**Step 1 - Train the engine.**

Create a TF-IDF matrix of unigrams, bigrams, and trigrams for each product. The 'stop_words' param tells the TF-IDF module to ignore common english words like 'the', etc.

Then we compute similarity between all articles using SciKit Leanr's linear_kernel (which in this case is equivalent to cosine similarity).

Iterate through each article's similar articles and store the 100 most-similar.

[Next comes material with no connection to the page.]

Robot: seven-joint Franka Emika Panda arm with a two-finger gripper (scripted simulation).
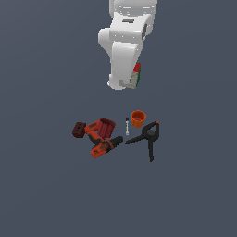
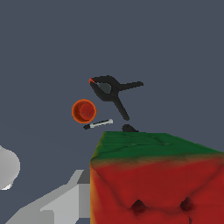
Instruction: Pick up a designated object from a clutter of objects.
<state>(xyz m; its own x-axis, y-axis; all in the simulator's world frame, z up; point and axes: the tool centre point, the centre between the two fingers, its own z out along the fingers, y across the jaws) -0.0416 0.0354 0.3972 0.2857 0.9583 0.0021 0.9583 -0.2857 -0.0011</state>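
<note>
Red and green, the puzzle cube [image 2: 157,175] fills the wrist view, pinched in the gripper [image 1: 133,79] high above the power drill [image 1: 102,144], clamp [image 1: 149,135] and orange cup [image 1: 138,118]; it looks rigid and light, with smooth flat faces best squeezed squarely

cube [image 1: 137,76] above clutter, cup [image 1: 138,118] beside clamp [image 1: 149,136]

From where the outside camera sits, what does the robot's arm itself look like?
The arm is glossy white, built of rounded, bulky segments with darker grey seams at the joints. Its pincer end is pale grey and blocky. No cables or markings are visible.
</note>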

You could show more than 100, your choice.

Similarities and their scores are stored in a dictionary as a list of Tuples, indexed to their post id

In [None]:
# what to install for mysql to work
# ! pip install mysql-connector-python

In [1]:
import mysql.connector
from sqlalchemy import create_engine

In [2]:
import pandas as pd
from sklearn.feature_extraction.text import TfidfVectorizer
from sklearn.metrics.pairwise import linear_kernel

In [4]:
#loading the dataset
mydb = mysql.connector.connect(host="remotemysql.com",
                              user="8SawWhnha4",
                              passwd="zFvOBIqbIz",
                              database="8SawWhnha4")

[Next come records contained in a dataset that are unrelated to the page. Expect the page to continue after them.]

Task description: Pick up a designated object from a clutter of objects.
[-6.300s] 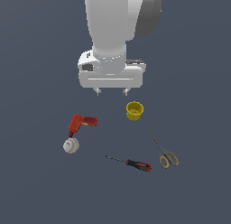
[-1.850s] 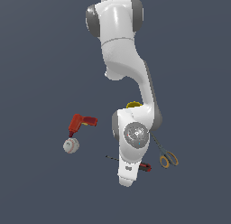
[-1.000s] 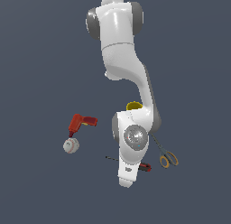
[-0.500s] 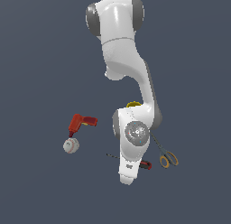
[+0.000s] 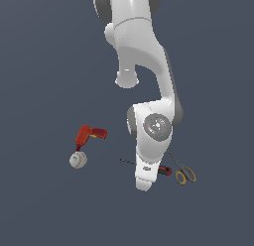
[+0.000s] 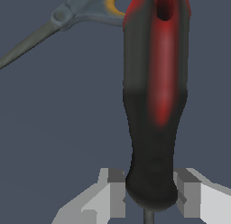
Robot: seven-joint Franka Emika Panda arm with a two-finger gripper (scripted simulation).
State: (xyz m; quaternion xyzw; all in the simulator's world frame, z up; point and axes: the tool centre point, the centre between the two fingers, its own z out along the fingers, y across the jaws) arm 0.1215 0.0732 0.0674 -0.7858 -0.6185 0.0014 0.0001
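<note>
From my wrist view, the slim screwdriver with the red-and-black handle (image 6: pixel 155 101) lies flat on the dark worktop (image 6: pixel 63 110), and my white fingers (image 6: pixel 110 193) stand one on each side of the handle's narrow end, where the thin metal shaft begins. The pads look right against the handle, though I cannot tell for certain that they press it.

In the exterior view the screwdriver (image 5: pixel 164 170) lies mostly under the white arm (image 5: pixel 149 141); its long axis runs across the picture, dark shaft tip toward the exterior view's left, handle toward the right.

The handle's butt end points at the yellow-handled scissors with grey blades (image 5: pixel 182 171), which lie just beside it, so room there is tight. The shaft side has open worktop.

Well apart, on the exterior view's left, one red power drill (image 5: pixel 88 136) lies touching or nearly touching one white baseball (image 5: pixel 78 160). I count one screwdriver and one pair of scissors.
</note>
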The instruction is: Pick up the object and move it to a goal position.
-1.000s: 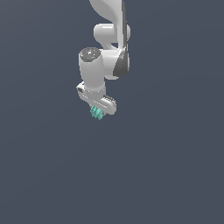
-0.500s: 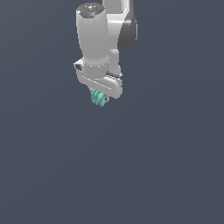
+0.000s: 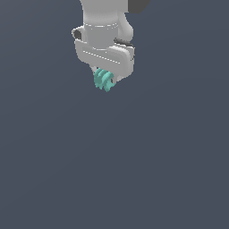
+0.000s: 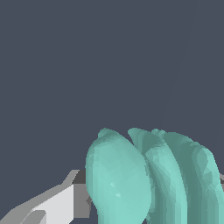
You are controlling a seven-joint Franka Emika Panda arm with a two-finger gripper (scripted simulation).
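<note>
While my gripper [image 3: 106, 79] clamps the teal object [image 3: 103, 80], I'm mid-carry; next I need the goal spot, none visible.

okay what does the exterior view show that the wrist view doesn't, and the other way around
Only the exterior view shows the white arm's body above the claw, with the teal object sticking out below it, small against the arm. Only the wrist view shows the object close up, with rounded lobes side by side, and one grey-white finger against it. Both show the same teal object held in the claw against a plain dark grey background.
</note>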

engine = create_engine('mysql+mysqlconnector://8SawWhnha4:zFvOBIqbIz@remotemysql.com/8SawWhnha4')

In [5]:
#fetching the tables in the dataset
dbcursor = mydb.cursor()
dbcursor.execute('show tables')
for table in dbcursor:
    print(table)

('comments',)
('contact_settings',)
('ext_feed_banks',)
('ext_rsses',)
('extfeeds',)
('following',)
('interests',)
('maillists',)
('migrations',)
('notifications',)
('password_resets',)
('posts',)
('thoughts',)
('user_settings',)
('users',)
('users_email_login_tokens',)


In [7]:
#checking out the post table
POSTS = pd.read_sql_query('select * from posts', engine)
POSTS.drop(['user_id', 'tags', 'slug', 'created_at', 'updated_at', 'image',
            'status_id', 'action', 'post_id'], axis=1, inplace=True)
POSTS.head()

Unnamed: 0,id,title,content
0,1,What i have learnt so far on HTML,I learnt how to use the table tag as i have us...
1,2,HTML BEGINS HERE,"I am on this journey with start.ng, and here ..."
2,4,My Laziness In The Open,I have not been attending classes on the HNG c...
3,6,MY TASK 2,My journey on **StartNG** pre-internship progr...
4,7,Task 2,"A Summary on The “idongesit.html” CV, Its Str..."


In [14]:
POSTS.rename(columns={"id":"post_id"}, inplace=True)

In [26]:
POSTS.head(50)

Unnamed: 0,post_id,title,content
0,1,What i have learnt so far on HTML,I learnt how to use the table tag as i have us...
1,2,HTML BEGINS HERE,"I am on this journey with start.ng, and here ..."
2,4,My Laziness In The Open,I have not been attending classes on the HNG c...
3,6,MY TASK 2,My journey on **StartNG** pre-internship progr...
4,7,Task 2,"A Summary on The “idongesit.html” CV, Its Str..."
5,8,My Journey on HTML,Using the Hyper Text Markup Language (HTML) ha...
6,9,StartNG HTML Exposition,![](/storage/2040/images/img-kf6sy3kvg0.png)![...
7,11,MY TASK 2,My journey on **StartNG** pre-internship progr...
8,12,StartNG HTML task,<p> </p>\n<p>I have learned a lot about HTML a...
9,13,On StartNG Pre-Internship,**What I have learned so far**\n\nI have learn...


In [27]:
TF = TfidfVectorizer(analyzer='word', ngram_range=(1, 3), min_df=0, stop_words='english')
TFIDF_MATRIX = TF.fit_transform(POSTS['title'])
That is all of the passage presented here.